The 2200 mAh battery seems up to the demand of a large screen and 802.11g WiFi. Over a week of heavy use, Tanker Bob found the battery life to be in the vicinity of 7 hours of actual usage time or slightly more depending on the usage pattern. That's acceptable for all but the longest over-ocean flights. Mugen Power makes a replacement 2400 mAh and huge 4400 mAh extended battery for the 210 already, although the 2400 mAh one wasn't available as of this writing. The battery cover can be challenging to remove. You have to press on the top seem while sliding it down to release the catch.
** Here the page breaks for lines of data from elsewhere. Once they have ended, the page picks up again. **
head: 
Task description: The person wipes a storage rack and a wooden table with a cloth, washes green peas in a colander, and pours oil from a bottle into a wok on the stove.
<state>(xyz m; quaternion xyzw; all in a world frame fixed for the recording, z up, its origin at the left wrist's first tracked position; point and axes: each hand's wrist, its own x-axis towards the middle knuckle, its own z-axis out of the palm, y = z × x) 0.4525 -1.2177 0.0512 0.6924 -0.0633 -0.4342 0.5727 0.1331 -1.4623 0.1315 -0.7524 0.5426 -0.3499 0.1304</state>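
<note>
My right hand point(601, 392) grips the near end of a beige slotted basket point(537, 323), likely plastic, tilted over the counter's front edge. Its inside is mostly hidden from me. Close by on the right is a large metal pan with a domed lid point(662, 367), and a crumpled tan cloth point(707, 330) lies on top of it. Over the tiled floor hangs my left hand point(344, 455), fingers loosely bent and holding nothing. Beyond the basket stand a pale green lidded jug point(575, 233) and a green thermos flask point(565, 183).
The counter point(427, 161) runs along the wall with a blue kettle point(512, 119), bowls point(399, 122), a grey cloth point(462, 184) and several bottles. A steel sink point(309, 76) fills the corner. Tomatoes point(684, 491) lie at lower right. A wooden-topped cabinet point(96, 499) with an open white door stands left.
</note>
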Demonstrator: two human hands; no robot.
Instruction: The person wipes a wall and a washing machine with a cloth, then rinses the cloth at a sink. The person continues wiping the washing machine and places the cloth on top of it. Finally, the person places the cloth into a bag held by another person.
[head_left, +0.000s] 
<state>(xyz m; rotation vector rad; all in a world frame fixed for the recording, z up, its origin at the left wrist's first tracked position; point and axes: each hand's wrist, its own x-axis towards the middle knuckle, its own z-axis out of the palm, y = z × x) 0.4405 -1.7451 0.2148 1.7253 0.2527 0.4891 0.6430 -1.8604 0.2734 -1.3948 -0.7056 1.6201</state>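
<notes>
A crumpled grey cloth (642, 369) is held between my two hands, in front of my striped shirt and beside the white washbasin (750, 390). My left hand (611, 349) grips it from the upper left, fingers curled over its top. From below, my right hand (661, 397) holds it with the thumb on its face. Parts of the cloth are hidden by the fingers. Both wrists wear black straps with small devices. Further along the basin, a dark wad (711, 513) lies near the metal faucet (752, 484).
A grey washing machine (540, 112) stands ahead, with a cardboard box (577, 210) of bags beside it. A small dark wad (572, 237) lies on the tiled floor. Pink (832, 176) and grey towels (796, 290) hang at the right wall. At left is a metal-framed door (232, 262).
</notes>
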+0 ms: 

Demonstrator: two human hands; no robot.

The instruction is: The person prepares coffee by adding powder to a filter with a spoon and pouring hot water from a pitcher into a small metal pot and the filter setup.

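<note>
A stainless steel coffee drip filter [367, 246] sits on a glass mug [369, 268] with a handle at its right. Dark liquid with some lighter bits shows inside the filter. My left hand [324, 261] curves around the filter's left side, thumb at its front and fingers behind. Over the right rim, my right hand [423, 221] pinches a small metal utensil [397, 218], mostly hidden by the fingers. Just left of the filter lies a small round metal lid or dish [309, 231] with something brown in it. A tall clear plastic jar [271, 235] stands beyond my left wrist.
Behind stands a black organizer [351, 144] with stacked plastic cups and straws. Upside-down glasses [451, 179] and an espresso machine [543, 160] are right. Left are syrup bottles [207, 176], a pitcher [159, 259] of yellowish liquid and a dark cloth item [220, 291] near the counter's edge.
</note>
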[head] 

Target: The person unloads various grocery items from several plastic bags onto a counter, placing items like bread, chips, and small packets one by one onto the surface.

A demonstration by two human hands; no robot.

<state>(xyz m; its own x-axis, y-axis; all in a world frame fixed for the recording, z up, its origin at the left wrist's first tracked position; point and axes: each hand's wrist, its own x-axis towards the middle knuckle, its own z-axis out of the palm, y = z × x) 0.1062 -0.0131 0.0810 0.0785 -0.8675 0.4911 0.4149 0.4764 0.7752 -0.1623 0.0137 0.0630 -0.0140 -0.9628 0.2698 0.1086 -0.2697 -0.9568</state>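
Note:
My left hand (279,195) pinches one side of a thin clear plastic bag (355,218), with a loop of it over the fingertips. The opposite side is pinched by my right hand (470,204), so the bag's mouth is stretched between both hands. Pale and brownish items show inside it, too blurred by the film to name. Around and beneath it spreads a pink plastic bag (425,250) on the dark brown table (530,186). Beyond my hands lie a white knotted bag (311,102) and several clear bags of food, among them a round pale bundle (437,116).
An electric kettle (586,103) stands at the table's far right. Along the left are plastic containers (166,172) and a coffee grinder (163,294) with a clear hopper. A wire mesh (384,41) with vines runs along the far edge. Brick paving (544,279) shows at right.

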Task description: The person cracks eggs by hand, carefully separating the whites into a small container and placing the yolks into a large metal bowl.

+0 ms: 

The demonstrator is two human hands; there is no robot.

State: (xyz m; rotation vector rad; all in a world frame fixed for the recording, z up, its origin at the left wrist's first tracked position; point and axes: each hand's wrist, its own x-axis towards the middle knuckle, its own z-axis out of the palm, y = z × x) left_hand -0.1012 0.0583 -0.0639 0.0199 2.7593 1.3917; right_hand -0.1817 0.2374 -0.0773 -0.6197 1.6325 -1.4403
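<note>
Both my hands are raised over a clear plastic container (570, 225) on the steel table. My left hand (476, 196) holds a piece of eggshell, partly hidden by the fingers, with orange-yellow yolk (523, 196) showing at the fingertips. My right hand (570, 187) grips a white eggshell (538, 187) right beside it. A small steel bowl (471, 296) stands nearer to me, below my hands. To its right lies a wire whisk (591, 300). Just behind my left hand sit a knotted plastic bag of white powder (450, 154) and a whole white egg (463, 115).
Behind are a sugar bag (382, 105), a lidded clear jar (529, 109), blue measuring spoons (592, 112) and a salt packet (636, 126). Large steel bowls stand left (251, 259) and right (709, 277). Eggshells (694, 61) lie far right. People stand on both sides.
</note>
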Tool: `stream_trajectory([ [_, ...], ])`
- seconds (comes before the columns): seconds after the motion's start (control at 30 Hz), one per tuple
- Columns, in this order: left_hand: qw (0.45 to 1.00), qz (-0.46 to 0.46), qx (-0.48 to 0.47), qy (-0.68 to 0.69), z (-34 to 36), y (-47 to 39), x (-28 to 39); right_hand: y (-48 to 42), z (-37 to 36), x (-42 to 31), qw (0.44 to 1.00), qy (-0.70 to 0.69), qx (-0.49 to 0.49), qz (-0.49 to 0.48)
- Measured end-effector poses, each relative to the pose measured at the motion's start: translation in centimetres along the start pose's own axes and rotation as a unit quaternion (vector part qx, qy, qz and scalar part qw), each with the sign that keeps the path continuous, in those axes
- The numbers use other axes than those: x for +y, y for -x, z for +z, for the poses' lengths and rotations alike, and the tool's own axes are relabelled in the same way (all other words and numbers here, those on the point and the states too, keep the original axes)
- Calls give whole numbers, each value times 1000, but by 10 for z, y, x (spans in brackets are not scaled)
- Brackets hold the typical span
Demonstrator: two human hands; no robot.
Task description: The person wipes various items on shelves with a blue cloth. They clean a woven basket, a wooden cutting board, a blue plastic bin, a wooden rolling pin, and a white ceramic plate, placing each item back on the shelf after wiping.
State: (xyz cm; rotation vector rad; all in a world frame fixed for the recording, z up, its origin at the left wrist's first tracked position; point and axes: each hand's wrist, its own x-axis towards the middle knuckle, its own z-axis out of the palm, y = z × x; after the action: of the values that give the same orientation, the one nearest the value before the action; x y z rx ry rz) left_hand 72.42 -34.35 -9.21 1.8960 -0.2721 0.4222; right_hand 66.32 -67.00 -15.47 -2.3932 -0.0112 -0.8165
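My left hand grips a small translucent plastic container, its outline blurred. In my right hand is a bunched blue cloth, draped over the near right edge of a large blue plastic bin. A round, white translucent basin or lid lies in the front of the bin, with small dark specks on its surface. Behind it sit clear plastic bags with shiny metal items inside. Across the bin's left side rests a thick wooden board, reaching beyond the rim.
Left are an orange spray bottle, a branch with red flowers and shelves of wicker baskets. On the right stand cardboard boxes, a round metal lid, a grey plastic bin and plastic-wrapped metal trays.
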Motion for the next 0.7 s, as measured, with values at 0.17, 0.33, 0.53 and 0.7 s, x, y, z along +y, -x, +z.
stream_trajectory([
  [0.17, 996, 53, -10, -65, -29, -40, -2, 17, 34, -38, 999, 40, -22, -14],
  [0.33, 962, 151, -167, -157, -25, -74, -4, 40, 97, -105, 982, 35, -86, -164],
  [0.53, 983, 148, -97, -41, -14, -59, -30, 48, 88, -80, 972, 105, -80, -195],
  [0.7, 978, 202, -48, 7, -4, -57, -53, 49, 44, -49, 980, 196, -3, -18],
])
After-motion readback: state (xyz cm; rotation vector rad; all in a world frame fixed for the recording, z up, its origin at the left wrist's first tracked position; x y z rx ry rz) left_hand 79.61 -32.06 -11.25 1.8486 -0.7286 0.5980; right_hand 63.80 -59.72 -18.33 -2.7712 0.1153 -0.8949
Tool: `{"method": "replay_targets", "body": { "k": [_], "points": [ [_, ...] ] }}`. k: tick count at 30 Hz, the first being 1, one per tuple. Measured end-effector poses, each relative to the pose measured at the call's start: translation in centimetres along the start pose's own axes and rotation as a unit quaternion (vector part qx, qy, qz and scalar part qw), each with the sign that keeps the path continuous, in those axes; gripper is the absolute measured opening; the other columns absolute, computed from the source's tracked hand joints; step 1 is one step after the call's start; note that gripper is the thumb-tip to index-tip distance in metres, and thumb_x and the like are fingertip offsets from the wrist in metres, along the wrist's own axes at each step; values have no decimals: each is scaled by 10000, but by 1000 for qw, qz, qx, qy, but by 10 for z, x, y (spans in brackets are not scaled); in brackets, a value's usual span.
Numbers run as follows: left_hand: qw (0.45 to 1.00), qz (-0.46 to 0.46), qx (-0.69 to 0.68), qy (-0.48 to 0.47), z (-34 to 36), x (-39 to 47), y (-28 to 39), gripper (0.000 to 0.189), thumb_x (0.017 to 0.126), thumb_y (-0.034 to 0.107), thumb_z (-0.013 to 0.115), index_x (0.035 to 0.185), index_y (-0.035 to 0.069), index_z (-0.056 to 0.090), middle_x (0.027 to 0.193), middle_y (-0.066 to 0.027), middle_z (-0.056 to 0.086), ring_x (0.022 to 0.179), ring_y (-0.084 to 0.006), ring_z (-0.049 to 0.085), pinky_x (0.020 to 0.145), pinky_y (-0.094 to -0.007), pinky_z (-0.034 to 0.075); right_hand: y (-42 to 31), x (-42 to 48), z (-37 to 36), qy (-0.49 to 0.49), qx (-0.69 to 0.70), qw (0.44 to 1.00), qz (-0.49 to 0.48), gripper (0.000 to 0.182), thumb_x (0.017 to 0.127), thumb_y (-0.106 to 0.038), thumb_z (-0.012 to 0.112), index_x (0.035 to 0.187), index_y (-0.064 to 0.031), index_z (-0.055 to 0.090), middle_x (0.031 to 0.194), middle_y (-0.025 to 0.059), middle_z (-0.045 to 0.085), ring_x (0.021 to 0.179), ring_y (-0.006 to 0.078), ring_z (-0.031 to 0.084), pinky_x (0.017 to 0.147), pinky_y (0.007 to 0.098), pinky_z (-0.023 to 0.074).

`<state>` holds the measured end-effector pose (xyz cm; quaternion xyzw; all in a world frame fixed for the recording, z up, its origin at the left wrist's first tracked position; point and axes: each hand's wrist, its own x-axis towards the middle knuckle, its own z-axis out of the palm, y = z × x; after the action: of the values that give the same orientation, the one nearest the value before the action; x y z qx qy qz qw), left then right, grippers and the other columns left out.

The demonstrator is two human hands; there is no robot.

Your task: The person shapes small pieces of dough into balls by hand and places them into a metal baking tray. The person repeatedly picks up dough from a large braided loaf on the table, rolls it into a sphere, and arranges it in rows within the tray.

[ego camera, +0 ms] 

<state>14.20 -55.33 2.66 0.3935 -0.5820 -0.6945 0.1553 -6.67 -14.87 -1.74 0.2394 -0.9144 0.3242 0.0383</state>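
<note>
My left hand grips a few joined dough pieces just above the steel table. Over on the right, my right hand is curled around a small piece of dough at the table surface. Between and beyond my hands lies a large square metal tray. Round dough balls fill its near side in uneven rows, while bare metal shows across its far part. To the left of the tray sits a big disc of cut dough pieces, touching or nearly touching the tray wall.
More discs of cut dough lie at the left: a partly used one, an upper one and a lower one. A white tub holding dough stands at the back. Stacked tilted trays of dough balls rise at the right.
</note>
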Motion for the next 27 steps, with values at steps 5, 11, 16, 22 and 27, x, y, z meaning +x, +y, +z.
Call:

The 802.11g WiFi worked like a charm. The difference over 802.11b is easily discernible over the local network. Thanks to the extra RAM and the 4” screen, browsing the Internet actually works pretty well. Pocket Internet Explorer continues to improve, but has a ways to go. The eventual release of a Firefox Mobile may finally bring some welcome relief for road warriors.
Overall operating speed is pretty good. Having most applications installed in the faster Storage Memory rather than on cards has the largest effect on program loading. The 624 MHz CPU certainly keeps thing moving along as well. It easily puts my Blackberry to shame and generally feels the same to slightly faster than the Dell X50v.
The iPAQ seems geared towards one-handed operation. One of the buttons brings up the Start menu. Another executes the OK or X to close or move an app to the background. Depending on the software you use, many common operations may not require the stylus. All this seems well thought out.
The voice recorder button is flush on the left side. The button design makes it difficult to activate by accident but easy to do on purpose. I rarely use the recording capability, so I mapped it to the HP WiFi screen. Now I can bring up the WiFi without the stylus. Nice.
Speaking of the stylus, it is a metal design and pretty comfortable. It fits securely down the right side of the iPAQ. The power button on the top front face has a positive feel. Oddly, the 210 takes about 2 seconds to activate after pressing the button, but goes off instantly. Every other device I've had came on instantly as well. I wonder what's up with that?
Stability has been outstanding. I loaded everything but the kitchen sink on the 210, and it took it all in stride. With 9 custom tabs loaded under PocketBreeze 5.4, plus iLauncher 3.1 on the Today screen, I still have over 70MB of RAM remaining and the iPAQ remains very responsive. The only current issue apparently results from the nightly run of Sprite Backup 6. After stopping all processes, running the backup, then suspending the device, somehow the soft key background color consistently becomes corrupted. This usually takes several soft resets to recover. I'm still working on the issue. To date, though, I have not encountered any lockups or unexpected resets. Very nice.